The lieutenant governor’s main duties are presiding over the Senate when it is in session, and filling in for the governor when the governor is out of state or incapacitated. Typically, governors also have assigned additional duties to the lieutenant governor, from vetting state appointees to working on economic development.
McGeachin said her legislative experience has given her a “proven conservative record and experience with tax policy, budgeting, health care and Medicaid,” and said she also “helped navigate the state through the difficult recession of 2008.” McGeachin holds a bachelor’s degree in accounting from the University of Arizona.
Collum says her military background, her bachelor’s and master’s degrees in information systems and her cybersecurity experience would help her assist Idaho’s governor with the Idaho National Guard, which the governor oversees; and with cybersecurity, about which Idaho’s state government has been increasingly concerned.

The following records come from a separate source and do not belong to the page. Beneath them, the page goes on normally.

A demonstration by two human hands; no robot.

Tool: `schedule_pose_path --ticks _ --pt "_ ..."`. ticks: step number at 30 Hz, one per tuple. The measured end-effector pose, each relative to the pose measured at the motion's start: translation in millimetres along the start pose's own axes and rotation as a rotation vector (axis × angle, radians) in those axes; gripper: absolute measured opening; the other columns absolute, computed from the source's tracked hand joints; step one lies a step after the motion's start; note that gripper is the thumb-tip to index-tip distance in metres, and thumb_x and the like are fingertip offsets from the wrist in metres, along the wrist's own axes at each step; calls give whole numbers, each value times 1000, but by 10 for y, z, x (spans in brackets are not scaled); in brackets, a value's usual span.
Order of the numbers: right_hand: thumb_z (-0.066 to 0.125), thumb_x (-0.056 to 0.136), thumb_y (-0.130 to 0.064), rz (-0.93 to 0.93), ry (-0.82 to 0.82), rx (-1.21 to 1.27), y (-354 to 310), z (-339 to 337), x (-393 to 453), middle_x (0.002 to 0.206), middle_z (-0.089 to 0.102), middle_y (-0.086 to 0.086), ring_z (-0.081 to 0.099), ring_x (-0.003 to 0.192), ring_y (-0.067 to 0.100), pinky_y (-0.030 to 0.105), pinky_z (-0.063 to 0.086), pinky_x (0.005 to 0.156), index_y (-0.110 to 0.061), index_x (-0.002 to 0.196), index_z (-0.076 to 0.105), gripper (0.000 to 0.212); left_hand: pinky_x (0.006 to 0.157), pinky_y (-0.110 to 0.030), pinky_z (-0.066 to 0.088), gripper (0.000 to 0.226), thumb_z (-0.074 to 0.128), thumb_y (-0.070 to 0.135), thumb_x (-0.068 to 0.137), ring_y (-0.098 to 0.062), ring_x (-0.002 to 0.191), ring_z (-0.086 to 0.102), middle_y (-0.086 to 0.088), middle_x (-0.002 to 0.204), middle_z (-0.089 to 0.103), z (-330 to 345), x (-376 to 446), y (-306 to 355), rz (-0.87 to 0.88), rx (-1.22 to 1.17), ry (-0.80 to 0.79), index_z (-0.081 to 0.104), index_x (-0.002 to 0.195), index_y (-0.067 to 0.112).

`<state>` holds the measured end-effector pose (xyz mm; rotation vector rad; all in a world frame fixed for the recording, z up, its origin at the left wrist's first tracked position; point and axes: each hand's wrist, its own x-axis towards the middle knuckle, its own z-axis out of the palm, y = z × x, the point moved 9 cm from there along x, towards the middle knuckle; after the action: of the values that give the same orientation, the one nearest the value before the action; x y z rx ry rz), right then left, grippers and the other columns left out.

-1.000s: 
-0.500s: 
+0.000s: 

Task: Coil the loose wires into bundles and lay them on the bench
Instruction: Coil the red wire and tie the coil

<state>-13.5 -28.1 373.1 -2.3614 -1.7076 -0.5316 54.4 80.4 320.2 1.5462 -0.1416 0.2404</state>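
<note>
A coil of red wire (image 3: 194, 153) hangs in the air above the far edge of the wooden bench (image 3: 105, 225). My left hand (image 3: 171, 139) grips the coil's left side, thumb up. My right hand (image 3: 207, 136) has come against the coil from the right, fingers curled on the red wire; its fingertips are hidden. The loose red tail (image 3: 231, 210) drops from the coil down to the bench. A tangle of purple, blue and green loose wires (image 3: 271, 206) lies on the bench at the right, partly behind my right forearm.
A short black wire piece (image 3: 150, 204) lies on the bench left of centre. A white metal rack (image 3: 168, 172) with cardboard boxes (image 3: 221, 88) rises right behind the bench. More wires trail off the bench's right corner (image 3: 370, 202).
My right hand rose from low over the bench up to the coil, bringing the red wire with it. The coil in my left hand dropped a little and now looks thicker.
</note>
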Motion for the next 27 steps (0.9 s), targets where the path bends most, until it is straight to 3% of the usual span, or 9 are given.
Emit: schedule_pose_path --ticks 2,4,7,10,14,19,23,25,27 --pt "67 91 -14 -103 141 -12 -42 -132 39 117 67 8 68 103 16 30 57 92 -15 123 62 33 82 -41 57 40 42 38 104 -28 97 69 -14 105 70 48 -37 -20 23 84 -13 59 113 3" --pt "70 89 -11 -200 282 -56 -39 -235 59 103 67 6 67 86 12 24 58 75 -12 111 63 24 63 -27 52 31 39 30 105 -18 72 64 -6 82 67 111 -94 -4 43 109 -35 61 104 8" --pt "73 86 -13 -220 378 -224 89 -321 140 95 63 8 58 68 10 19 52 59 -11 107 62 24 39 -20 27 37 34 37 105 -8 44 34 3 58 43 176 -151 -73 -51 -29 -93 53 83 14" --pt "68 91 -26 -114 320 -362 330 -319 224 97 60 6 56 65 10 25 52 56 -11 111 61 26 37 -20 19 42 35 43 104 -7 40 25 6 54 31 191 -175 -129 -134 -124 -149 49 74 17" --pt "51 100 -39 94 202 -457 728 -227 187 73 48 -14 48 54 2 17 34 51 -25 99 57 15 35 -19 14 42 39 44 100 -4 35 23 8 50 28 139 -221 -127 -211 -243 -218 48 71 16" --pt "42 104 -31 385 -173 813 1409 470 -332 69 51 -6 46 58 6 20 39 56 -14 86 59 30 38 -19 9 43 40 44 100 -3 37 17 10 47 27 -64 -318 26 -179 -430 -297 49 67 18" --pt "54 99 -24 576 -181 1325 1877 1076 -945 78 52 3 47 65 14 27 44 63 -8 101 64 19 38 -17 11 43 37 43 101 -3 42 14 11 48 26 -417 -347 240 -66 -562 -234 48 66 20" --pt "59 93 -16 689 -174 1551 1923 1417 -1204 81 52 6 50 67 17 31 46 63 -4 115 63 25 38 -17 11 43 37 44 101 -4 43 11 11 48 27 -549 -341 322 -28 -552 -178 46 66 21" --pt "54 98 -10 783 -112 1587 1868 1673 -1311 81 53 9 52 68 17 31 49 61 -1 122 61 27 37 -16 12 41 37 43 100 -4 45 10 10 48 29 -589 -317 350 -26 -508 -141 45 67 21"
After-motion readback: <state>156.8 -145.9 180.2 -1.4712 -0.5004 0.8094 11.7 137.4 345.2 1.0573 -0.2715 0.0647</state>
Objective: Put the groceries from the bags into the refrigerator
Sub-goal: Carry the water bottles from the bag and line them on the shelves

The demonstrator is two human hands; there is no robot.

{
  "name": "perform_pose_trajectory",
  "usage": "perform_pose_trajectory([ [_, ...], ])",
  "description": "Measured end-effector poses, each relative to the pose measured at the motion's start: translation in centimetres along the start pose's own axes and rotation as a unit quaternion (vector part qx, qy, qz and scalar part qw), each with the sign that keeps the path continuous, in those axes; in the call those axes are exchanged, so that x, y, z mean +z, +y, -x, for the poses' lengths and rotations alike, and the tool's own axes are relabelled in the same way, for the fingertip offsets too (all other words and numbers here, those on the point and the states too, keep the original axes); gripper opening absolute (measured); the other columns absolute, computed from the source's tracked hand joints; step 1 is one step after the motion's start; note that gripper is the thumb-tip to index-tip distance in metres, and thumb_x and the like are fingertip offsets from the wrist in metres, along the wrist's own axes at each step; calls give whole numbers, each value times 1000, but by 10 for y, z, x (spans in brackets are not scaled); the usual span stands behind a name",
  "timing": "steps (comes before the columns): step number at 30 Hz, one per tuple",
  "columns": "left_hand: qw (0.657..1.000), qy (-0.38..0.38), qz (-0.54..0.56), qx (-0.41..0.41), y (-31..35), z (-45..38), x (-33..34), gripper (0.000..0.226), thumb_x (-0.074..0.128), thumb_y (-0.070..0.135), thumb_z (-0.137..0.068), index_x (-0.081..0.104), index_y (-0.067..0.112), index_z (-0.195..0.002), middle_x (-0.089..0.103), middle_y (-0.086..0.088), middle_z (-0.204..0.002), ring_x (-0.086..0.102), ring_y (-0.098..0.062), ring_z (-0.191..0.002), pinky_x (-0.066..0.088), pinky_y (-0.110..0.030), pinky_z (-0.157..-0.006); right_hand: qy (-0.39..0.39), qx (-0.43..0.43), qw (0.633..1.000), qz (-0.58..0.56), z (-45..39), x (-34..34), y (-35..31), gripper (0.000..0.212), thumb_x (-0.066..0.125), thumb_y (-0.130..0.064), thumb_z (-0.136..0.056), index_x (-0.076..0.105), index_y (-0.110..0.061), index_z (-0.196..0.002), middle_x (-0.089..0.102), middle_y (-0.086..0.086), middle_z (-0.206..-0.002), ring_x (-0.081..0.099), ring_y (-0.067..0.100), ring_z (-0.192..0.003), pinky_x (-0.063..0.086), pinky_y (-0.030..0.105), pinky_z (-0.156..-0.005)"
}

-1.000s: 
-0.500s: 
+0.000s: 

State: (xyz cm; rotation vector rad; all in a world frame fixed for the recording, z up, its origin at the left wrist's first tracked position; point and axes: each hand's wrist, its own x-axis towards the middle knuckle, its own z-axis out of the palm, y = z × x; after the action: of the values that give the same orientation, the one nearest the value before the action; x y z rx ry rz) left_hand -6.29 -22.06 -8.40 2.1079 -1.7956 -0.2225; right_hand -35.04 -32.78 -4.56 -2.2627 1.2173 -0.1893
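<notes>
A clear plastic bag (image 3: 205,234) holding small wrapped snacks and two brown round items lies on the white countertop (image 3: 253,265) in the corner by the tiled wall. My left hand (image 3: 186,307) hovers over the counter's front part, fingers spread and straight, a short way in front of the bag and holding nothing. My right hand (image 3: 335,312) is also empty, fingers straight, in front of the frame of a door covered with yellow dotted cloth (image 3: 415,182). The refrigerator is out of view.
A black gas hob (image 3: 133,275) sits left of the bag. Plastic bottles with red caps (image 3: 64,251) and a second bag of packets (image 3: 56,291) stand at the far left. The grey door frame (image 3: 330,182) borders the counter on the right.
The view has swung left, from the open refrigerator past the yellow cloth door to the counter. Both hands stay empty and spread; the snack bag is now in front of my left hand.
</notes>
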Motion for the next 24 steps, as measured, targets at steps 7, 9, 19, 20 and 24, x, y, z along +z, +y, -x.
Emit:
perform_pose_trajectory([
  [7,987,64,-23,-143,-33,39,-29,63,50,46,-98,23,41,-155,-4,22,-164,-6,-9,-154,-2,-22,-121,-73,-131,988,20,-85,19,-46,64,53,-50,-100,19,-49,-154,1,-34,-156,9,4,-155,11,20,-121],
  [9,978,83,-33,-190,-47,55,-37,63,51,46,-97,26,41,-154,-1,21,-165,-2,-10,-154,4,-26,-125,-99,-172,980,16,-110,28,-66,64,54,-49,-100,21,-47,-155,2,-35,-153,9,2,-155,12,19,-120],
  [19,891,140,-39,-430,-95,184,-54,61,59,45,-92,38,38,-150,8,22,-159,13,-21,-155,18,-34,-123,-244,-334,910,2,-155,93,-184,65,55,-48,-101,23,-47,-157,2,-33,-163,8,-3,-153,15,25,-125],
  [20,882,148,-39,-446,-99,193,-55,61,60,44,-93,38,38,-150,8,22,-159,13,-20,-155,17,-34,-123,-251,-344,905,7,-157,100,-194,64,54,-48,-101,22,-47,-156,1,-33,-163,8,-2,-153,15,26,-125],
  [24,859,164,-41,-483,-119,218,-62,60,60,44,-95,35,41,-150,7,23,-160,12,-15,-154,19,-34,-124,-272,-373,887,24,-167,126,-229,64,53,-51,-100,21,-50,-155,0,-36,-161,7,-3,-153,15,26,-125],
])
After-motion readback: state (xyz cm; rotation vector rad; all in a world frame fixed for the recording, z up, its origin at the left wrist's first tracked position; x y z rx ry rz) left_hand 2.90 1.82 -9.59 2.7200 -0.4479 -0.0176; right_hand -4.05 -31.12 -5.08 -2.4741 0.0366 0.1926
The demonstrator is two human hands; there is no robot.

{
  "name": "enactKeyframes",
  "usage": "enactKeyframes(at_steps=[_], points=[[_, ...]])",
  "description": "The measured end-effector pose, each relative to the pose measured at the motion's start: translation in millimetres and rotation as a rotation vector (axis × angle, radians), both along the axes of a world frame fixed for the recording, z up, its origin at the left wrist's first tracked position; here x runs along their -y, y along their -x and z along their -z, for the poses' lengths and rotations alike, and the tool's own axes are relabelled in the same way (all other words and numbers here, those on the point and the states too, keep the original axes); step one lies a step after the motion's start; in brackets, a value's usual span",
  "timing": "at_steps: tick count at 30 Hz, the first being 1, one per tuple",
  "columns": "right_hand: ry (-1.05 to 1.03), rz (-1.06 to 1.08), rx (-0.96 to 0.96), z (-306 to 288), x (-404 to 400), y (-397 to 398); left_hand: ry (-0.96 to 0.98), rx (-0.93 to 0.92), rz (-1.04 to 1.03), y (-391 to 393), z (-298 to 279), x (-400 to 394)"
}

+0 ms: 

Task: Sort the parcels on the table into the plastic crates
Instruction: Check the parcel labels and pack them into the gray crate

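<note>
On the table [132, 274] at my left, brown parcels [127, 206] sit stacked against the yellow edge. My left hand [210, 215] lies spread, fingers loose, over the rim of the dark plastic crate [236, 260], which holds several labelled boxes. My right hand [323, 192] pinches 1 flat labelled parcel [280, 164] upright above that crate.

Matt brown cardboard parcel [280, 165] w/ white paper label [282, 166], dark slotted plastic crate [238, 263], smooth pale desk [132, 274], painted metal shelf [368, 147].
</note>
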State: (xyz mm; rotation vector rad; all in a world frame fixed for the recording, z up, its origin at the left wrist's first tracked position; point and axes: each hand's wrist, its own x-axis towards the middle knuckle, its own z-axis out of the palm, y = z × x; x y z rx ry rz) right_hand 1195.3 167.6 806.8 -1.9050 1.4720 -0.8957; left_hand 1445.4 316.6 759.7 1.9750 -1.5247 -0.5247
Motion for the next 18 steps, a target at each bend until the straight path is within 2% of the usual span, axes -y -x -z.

She also said she’s held leadership roles throughout her career in which she wasn’t necessarily the employer, but instead had to work “up and down and across” in the organization to influence people, both in the military and in high tech. That type of organizational approach, she said, is “very similar to what the lieutenant governor does.”
Idaho’s governor and lieutenant governor are elected separately, and they don’t have to be of the same party. In fact, for years, current Gov. C.L. “Butch” Otter, a Republican, served as the lieutenant governor to then-Gov. Cecil Andrus, a Democrat.
Asked how each would work with a governor from the other party, the two candidates had differing answers.
“I find commonalities with everyone I work with — my whole career I have done that,” Collum said. She said her military background and cybersecurity expertise in particular “would be very beneficial to Idaho and very helpful to the governor that gets in place.”
McGeachin, asked how she would work with the governor if it were Democratic nominee Paulette Jordan rather than GOP nominee and current Lt. Gov. Brad Little, said, “She is not my candidate. I will likely be spending more time disagreeing with Paulette Jordan as governor than agreeing with her.”
“I would continue to work with my friends in the Legislature to promote sound policy and good community. Brad Little is a good man,” McGeachin said.